> _PROBLEM DESCRIPTION_:
Restate the entries word for word, omitting nothing.

> _Data items_:
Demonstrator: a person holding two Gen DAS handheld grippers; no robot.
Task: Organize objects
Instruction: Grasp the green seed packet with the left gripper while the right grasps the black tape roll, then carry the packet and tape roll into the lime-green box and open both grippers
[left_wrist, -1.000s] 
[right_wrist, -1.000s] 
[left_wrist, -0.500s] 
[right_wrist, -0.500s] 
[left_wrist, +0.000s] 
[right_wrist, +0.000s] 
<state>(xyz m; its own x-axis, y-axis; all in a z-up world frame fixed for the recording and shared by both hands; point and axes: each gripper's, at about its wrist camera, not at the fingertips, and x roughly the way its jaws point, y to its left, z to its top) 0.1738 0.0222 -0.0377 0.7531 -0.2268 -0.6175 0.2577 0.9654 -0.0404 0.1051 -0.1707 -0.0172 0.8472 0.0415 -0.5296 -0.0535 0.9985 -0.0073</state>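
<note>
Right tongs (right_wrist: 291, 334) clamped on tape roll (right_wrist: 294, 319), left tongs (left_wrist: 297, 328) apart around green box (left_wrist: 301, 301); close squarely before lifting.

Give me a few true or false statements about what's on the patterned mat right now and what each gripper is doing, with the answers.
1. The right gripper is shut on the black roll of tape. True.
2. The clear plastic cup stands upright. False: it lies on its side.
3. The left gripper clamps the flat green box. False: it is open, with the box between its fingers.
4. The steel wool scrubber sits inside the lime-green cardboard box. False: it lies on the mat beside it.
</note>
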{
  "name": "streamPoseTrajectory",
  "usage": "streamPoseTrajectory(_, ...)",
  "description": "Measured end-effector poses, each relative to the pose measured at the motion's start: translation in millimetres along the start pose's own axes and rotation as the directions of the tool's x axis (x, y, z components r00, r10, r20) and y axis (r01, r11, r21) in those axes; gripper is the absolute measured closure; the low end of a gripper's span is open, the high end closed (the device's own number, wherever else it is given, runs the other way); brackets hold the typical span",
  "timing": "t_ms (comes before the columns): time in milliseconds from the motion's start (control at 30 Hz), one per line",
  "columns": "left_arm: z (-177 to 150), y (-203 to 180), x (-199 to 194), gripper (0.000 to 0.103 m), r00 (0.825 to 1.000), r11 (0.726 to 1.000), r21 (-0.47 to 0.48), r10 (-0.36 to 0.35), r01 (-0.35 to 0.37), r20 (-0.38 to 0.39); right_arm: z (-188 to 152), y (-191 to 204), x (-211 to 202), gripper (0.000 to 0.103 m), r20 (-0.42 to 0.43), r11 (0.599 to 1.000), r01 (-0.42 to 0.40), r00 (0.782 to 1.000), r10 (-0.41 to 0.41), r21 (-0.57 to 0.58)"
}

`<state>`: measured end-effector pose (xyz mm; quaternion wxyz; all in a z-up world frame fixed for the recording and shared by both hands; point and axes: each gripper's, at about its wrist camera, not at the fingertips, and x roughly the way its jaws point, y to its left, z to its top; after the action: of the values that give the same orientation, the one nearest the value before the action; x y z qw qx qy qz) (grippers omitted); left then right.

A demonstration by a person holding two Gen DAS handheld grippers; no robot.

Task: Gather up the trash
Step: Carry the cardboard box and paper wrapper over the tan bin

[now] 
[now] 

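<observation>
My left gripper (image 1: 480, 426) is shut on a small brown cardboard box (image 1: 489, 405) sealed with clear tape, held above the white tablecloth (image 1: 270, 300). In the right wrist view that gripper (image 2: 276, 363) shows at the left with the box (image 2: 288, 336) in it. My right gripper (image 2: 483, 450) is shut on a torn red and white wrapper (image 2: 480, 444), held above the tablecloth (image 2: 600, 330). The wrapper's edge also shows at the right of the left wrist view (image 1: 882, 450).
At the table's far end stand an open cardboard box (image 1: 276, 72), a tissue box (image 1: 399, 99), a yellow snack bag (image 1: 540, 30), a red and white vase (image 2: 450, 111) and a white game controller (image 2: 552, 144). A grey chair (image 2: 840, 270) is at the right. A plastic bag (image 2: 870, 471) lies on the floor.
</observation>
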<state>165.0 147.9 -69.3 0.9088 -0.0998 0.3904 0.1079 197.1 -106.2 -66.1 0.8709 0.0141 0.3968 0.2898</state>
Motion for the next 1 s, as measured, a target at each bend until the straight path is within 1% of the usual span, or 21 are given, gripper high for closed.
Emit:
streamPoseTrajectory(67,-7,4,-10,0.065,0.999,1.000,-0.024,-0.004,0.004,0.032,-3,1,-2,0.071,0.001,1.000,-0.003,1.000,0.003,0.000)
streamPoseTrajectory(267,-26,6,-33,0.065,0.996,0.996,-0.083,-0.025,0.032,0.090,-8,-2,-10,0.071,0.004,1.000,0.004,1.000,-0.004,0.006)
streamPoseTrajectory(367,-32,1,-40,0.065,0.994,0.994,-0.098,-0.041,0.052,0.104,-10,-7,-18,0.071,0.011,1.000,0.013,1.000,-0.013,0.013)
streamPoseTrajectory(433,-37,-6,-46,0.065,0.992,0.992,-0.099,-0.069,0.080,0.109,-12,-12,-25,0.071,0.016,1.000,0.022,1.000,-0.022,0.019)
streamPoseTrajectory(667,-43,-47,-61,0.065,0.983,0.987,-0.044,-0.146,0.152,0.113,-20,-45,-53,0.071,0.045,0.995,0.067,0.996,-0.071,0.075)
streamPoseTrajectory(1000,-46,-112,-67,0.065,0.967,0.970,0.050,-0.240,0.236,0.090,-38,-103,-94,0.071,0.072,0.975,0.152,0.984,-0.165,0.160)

> _THE ANSWER_:
Demonstrator: a person holding two Gen DAS handheld grippers; no robot.
Task: Organize objects
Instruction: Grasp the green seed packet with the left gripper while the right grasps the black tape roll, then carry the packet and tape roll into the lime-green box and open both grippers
[left_wrist, -1.000s] 
[right_wrist, -1.000s] 
[left_wrist, -0.500s] 
[right_wrist, -0.500s] 
[left_wrist, +0.000s] 
[right_wrist, +0.000s] 
<state>(xyz m; its own x-axis, y-axis; all in a z-up world frame fixed for the recording and shared by both hands; point and axes: each gripper's, at about its wrist camera, not at the fingertips, and x roughly the way its jaws point, y to its left, z to its top) 0.1738 0.0222 -0.0377 0.7531 -0.2268 -0.6175 0.2577 0.9654 -0.0404 0.1051 -0.1707 -0.0172 0.8472 0.0415 -0.5296 -0.0535 0.9985 -0.0073</state>
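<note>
Right tongs (right_wrist: 291, 334) clamped on tape roll (right_wrist: 294, 319), left tongs (left_wrist: 297, 328) apart around green box (left_wrist: 301, 301); close squarely before lifting.

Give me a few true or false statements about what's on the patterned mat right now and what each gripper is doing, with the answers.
1. The right gripper is shut on the black roll of tape. True.
2. The clear plastic cup stands upright. False: it lies on its side.
3. The left gripper clamps the flat green box. False: it is open, with the box between its fingers.
4. The steel wool scrubber sits inside the lime-green cardboard box. False: it lies on the mat beside it.
</note>
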{
  "name": "streamPoseTrajectory",
  "usage": "streamPoseTrajectory(_, ...)",
  "description": "Measured end-effector poses, each relative to the pose measured at the motion's start: translation in millimetres along the start pose's own axes and rotation as the directions of the tool's x axis (x, y, z components r00, r10, r20) and y axis (r01, r11, r21) in those axes; gripper is the absolute measured closure; the low end of a gripper's span is open, the high end closed (the device's own number, wherever else it is given, runs the other way); brackets hold the typical span",
  "timing": "t_ms (comes before the columns): time in milliseconds from the motion's start (control at 30 Hz), one per line",
  "columns": "left_arm: z (-177 to 150), y (-203 to 180), x (-199 to 194), gripper (0.000 to 0.103 m), r00 (0.825 to 1.000), r11 (0.726 to 1.000), r21 (-0.47 to 0.48), r10 (-0.36 to 0.35), r01 (-0.35 to 0.37), r20 (-0.38 to 0.39); right_arm: z (-188 to 152), y (-191 to 204), x (-211 to 202), gripper (0.000 to 0.103 m), r20 (-0.42 to 0.43), r11 (0.599 to 1.000), r01 (-0.42 to 0.40), r00 (0.782 to 1.000), r10 (-0.41 to 0.41), r21 (-0.57 to 0.58)"
}

`<state>`: measured end-effector pose (xyz mm; quaternion wxyz; all in a z-up world frame fixed for the recording and shared by both hands; point and axes: each gripper's, at about its wrist camera, not at the fingertips, and x roughly the way its jaws point, y to its left, z to its top; after the action: of the values that give the same orientation, the one nearest the value before the action; x y z qw qx qy qz) (grippers omitted); left then right.

A demonstration by a person holding two Gen DAS handheld grippers; no robot.

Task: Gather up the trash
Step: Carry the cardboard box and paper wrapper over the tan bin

[now] 
[now] 

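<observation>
My left gripper (image 1: 480, 426) is shut on a small brown cardboard box (image 1: 489, 405) sealed with clear tape, held above the white tablecloth (image 1: 270, 300). In the right wrist view that gripper (image 2: 276, 363) shows at the left with the box (image 2: 288, 336) in it. My right gripper (image 2: 483, 450) is shut on a torn red and white wrapper (image 2: 480, 444), held above the tablecloth (image 2: 600, 330). The wrapper's edge also shows at the right of the left wrist view (image 1: 882, 450).
At the table's far end stand an open cardboard box (image 1: 276, 72), a tissue box (image 1: 399, 99), a yellow snack bag (image 1: 540, 30), a red and white vase (image 2: 450, 111) and a white game controller (image 2: 552, 144). A grey chair (image 2: 840, 270) is at the right. A plastic bag (image 2: 870, 471) lies on the floor.
</observation>
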<state>165.0 147.9 -69.3 0.9088 -0.0998 0.3904 0.1079 197.1 -106.2 -66.1 0.8709 0.0141 0.3968 0.2898</state>
Motion for the next 1 s, as measured, a target at each bend until the straight path is within 1% of the usual span, or 21 are given, gripper high for closed.
Emit:
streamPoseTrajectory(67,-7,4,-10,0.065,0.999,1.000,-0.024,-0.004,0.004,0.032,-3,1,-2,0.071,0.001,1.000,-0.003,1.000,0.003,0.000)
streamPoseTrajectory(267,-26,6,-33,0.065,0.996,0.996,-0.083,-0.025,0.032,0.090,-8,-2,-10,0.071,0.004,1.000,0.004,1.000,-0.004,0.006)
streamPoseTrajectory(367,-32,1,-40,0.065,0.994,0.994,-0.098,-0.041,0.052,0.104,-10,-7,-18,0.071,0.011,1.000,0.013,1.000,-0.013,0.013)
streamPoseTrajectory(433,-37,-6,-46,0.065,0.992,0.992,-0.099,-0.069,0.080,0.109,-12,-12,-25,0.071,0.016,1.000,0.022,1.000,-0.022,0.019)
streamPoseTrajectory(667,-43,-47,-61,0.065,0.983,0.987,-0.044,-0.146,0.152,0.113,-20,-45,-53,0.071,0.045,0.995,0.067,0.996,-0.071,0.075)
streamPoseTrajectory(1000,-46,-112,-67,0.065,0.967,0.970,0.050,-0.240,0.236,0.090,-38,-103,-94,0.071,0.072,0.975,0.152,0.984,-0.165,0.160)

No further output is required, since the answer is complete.